### ACTIVITY
Every line of the material has to be retyped exactly.

BEGIN RECORDED INFORMATION

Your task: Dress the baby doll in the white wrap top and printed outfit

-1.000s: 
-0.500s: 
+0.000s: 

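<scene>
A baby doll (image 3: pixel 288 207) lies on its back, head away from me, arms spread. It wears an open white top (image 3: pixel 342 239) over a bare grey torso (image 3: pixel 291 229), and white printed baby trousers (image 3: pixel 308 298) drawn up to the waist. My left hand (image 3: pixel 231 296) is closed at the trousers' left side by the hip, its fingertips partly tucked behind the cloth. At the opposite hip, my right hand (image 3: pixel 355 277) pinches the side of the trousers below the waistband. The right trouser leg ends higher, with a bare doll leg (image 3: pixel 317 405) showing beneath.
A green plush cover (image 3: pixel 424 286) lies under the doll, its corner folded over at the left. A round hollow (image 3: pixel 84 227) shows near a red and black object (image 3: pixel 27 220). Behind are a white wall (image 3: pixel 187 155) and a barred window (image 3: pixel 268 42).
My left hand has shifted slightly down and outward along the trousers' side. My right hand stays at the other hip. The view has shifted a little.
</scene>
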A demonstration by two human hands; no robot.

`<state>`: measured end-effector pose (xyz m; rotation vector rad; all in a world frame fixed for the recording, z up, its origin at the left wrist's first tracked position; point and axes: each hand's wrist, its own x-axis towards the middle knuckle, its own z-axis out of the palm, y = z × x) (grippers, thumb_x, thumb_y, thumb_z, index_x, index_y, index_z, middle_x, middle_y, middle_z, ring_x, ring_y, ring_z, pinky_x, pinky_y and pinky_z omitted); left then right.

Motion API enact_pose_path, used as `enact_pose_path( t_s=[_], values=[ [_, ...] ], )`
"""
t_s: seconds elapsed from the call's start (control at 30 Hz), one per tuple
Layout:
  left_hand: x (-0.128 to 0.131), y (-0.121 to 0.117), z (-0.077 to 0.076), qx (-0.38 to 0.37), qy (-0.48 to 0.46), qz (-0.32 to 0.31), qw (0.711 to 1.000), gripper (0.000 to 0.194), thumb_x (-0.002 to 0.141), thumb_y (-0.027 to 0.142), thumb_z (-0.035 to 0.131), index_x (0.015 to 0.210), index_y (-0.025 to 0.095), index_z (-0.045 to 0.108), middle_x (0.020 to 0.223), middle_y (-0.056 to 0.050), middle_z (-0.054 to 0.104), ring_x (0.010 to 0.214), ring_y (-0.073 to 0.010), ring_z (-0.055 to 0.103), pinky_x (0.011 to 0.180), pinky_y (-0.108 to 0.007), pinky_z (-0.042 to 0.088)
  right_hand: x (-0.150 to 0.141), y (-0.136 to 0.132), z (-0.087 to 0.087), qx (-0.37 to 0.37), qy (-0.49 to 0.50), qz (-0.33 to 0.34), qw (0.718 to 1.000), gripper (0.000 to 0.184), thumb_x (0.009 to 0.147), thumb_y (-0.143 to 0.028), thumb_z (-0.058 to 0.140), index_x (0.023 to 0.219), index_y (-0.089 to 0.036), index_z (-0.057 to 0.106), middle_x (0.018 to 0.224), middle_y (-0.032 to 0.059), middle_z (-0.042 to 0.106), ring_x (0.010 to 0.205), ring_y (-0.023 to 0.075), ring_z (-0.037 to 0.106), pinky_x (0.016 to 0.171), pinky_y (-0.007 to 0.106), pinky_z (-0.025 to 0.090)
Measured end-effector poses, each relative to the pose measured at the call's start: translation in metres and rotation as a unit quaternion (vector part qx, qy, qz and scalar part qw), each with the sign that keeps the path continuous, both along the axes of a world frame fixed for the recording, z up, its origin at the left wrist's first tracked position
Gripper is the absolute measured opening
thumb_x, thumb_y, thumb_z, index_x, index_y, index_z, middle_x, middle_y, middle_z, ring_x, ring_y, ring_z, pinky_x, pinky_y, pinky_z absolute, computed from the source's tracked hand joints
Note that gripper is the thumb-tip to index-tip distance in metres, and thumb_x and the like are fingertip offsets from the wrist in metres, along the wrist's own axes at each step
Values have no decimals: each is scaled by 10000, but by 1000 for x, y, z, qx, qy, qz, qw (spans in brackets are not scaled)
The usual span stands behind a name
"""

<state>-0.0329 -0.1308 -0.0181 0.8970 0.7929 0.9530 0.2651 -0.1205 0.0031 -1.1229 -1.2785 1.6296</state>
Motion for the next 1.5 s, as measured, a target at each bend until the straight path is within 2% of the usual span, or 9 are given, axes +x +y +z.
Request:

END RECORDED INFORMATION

### EXERCISE ANSWER
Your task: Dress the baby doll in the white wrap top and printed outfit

-1.000s: 
-0.500s: 
+0.000s: 

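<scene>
A baby doll (image 3: pixel 288 207) lies on its back, head away from me, arms spread. It wears an open white top (image 3: pixel 342 239) over a bare grey torso (image 3: pixel 291 229), and white printed baby trousers (image 3: pixel 308 298) drawn up to the waist. My left hand (image 3: pixel 231 296) is closed at the trousers' left side by the hip, its fingertips partly tucked behind the cloth. At the opposite hip, my right hand (image 3: pixel 355 277) pinches the side of the trousers below the waistband. The right trouser leg ends higher, with a bare doll leg (image 3: pixel 317 405) showing beneath.
A green plush cover (image 3: pixel 424 286) lies under the doll, its corner folded over at the left. A round hollow (image 3: pixel 84 227) shows near a red and black object (image 3: pixel 27 220). Behind are a white wall (image 3: pixel 187 155) and a barred window (image 3: pixel 268 42).
My left hand has shifted slightly down and outward along the trousers' side. My right hand stays at the other hip. The view has shifted a little.
</scene>
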A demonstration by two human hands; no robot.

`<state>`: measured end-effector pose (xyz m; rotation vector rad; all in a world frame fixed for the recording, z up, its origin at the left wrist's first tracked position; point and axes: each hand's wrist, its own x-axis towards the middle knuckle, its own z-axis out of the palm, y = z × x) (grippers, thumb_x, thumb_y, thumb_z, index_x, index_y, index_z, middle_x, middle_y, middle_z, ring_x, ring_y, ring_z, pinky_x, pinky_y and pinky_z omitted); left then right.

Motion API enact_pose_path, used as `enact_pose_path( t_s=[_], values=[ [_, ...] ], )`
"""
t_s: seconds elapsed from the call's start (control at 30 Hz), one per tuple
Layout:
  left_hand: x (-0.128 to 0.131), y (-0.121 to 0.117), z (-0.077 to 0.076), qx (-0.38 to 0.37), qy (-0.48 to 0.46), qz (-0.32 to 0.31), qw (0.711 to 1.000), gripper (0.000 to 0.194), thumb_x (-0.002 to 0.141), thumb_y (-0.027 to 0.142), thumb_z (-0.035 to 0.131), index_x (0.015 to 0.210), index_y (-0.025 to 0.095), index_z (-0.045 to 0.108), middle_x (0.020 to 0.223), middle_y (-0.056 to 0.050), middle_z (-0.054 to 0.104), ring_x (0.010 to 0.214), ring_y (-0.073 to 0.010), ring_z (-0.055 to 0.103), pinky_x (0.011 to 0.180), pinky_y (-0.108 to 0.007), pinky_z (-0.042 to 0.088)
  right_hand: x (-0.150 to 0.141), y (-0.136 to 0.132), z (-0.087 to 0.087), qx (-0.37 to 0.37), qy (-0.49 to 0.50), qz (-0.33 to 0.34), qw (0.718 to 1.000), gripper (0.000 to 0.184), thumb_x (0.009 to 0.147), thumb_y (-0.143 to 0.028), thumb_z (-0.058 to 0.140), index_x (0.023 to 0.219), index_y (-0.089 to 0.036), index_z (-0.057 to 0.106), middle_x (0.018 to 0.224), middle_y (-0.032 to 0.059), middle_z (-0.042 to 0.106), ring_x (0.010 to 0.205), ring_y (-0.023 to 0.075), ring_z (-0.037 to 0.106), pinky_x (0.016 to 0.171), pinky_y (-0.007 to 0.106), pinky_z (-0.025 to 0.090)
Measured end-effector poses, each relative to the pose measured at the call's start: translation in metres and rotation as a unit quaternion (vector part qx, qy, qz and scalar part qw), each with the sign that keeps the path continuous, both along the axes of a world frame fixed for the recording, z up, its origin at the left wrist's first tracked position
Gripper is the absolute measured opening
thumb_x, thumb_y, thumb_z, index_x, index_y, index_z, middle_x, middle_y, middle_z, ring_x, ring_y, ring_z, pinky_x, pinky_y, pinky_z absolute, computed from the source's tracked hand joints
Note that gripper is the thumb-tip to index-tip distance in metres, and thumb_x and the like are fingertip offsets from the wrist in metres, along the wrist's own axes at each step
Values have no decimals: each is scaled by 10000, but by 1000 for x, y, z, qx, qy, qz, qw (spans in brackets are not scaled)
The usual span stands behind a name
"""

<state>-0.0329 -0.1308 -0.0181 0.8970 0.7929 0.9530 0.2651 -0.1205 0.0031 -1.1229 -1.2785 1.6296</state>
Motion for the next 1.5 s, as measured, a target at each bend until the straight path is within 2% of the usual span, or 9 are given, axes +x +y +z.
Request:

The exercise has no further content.